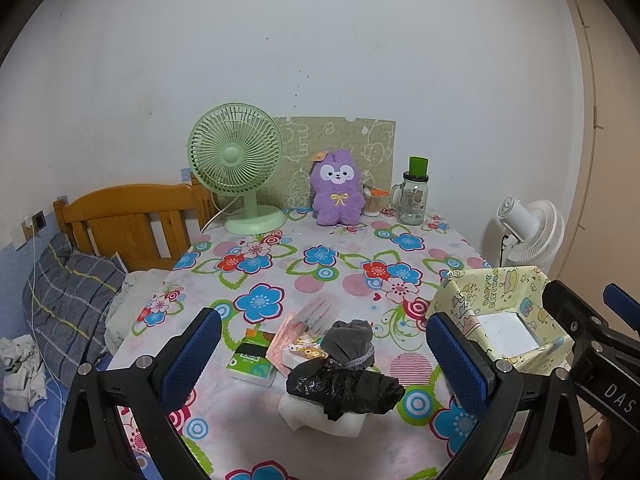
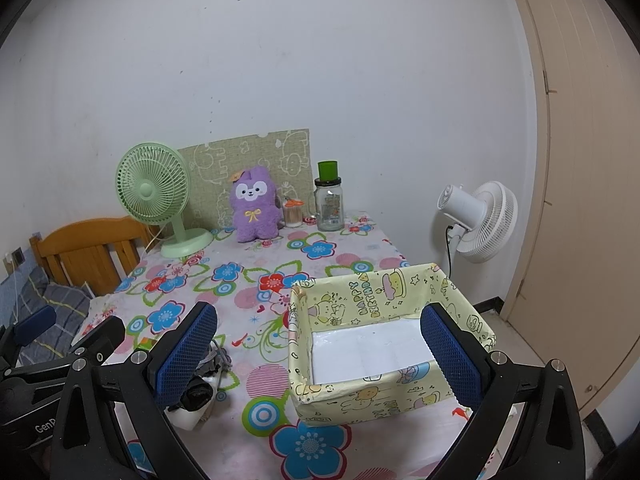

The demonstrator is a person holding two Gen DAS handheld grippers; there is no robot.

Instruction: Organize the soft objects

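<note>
Left wrist view: my left gripper (image 1: 324,356) hovers above the near part of the desk (image 1: 320,280), its fingers (image 1: 192,356) spread wide and holding nothing. They frame a small pile of soft things, which I judge to be the reason for this pose: an open stance brackets the pile before any pinch. On top lies a grey rolled sock (image 1: 350,344); just near of it, a crumpled black plastic bag (image 1: 344,390) rests on a white soft piece (image 1: 320,418). To the left of the pile lies a green tissue pack (image 1: 252,360), with a pink printed packet (image 1: 298,334) touching it.

Right wrist view: my right gripper (image 2: 316,356) hangs over the yellow paper-covered box (image 2: 360,400), fingers likewise spread and empty. The box stands at the right near part of the desk, just right of the pile. Its mouth faces up and it holds nothing; only its white floor shows. I judge it to be the place meant for the soft things, none yet inside.

At the far edge, against the wall, stand a green fan (image 1: 236,164), a purple plush toy (image 1: 338,190) and a glass jar (image 1: 414,196) with a green cup upside down on its lid; the jar looks empty.
</note>
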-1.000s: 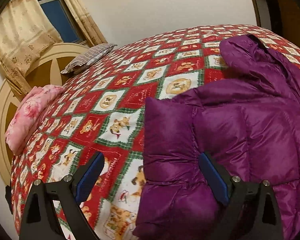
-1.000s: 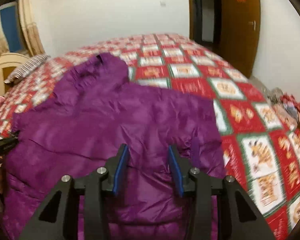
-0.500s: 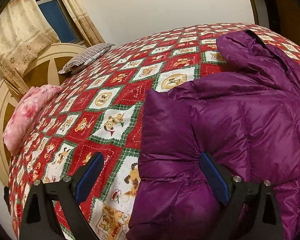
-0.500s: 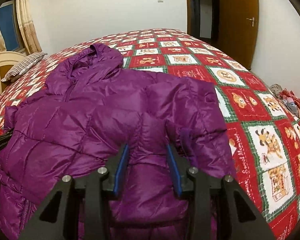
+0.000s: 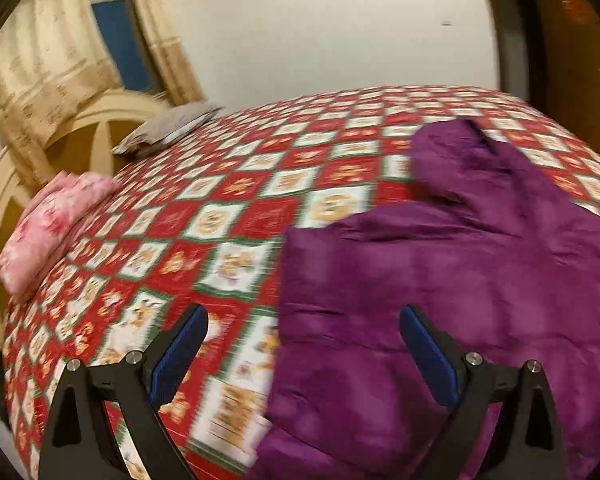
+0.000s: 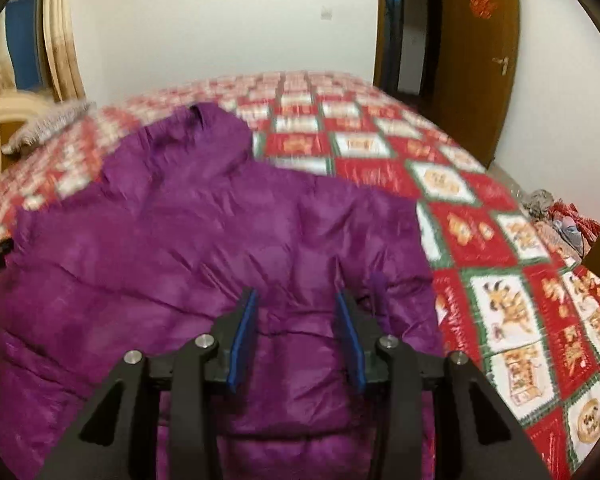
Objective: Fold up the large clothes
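L gripper [image 5: 302, 354] wide open over jacket [image 5: 440, 300] edge on bed [image 5: 228, 216], holding nothing. R gripper [image 6: 296, 330] part open over jacket's mid, fabric between fingers, not pinched.

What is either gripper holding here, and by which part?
Nothing. The left gripper and the right gripper are both open over the purple jacket, neither closed on its fabric.

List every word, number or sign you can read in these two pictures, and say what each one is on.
Door: a red paper sign, its character too blurred to read.
Bedspread: red lettering runs along some squares, smeared by motion, unreadable.
Jacket: no label or brand visible.
Grippers: no markings visible.
So nothing can be quoted for certain.
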A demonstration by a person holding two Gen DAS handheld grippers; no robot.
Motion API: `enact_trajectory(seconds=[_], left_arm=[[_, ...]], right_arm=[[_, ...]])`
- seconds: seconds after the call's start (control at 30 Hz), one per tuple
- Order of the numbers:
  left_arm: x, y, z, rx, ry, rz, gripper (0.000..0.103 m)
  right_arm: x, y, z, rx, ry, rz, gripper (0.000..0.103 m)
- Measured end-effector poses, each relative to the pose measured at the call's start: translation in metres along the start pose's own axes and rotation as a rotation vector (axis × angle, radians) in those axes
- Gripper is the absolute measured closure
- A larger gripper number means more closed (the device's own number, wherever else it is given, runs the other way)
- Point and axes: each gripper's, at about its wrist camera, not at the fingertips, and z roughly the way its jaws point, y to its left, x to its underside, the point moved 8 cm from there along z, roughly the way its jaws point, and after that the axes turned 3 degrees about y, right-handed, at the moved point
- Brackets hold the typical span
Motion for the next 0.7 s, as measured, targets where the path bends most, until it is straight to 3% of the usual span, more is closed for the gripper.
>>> enact_trajectory(seconds=[0.07,0.13,0.23,0.43,0.7], left_arm=[[0.014,-0.029,0.004,0.038,0.027,0.073,0.006],[0.028,-0.043,0.013,0.019,0.051,0.109,0.006],[0.034,-0.046,0.02,0.025,0.048,0.091,0.006],[0.036,-0.043,0.027,0.071,0.064,0.06,0.005],[0.04,-0.047,0.024,0.04,0.037,0.075,0.004]], right_arm=[[0.001,0.019,0.0,-0.028,0.002,-0.038,0.059],[0.007,0.031,0.006,-0.022,0.01,-0.085,0.059],[0.027,0.034,0.026,-0.024,0.061,-0.089,0.059],[0.032,0.032,0.034,-0.035,0.084,-0.068,0.058],[0.035,0.033,0.033,-0.03,0.077,-0.07,0.057]])
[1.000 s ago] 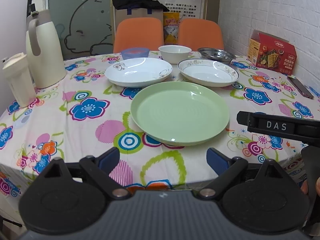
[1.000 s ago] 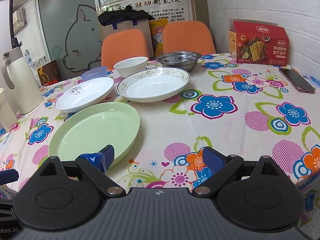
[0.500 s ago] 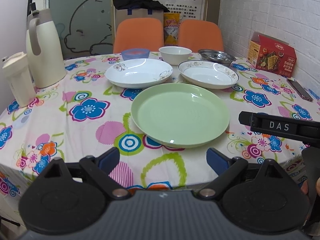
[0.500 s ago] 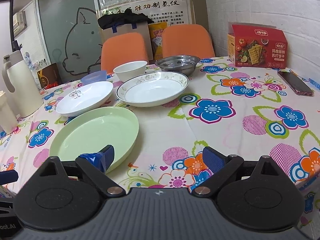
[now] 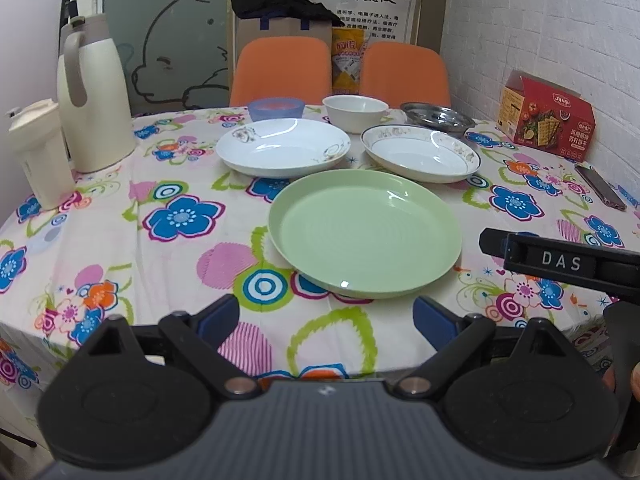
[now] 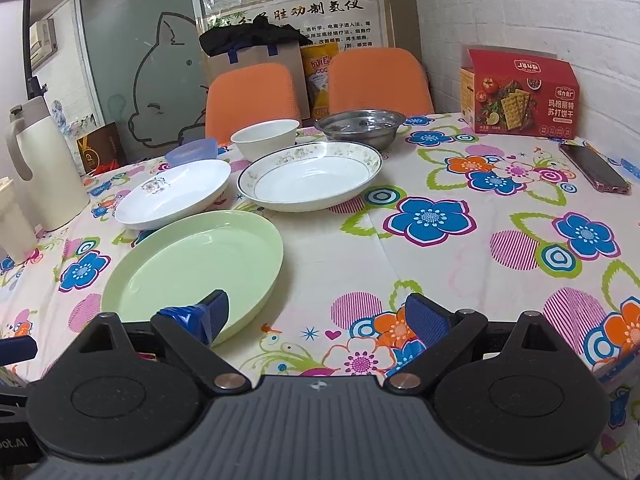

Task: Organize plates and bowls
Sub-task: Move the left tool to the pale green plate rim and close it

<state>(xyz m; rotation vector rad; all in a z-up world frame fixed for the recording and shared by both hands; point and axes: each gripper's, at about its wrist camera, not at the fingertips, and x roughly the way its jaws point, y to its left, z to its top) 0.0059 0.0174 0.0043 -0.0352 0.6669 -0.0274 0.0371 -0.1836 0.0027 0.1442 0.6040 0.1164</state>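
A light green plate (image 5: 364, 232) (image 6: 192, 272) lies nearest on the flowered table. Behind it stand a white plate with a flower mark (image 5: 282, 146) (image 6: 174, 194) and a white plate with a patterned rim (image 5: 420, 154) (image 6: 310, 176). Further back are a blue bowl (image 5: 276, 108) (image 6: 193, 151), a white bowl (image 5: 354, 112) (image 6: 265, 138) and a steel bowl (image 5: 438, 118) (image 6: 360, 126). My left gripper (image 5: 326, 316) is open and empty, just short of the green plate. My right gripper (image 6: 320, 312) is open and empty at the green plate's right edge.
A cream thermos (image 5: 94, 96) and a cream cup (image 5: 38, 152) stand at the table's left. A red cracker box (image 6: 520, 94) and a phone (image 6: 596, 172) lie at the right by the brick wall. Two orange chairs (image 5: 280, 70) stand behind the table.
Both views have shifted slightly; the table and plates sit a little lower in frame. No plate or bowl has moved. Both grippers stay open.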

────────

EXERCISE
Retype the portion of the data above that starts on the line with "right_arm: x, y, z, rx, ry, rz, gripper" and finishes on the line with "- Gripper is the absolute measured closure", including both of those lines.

FINAL ANSWER
  right_arm: x, y, z, rx, ry, rz, gripper (0.000..0.103 m)
- Measured end-effector poses, each relative to the pose measured at the call's start: translation in metres along the start pose's own axes and rotation as a rotation vector (axis × angle, radians) in those axes
- Gripper is the absolute measured closure

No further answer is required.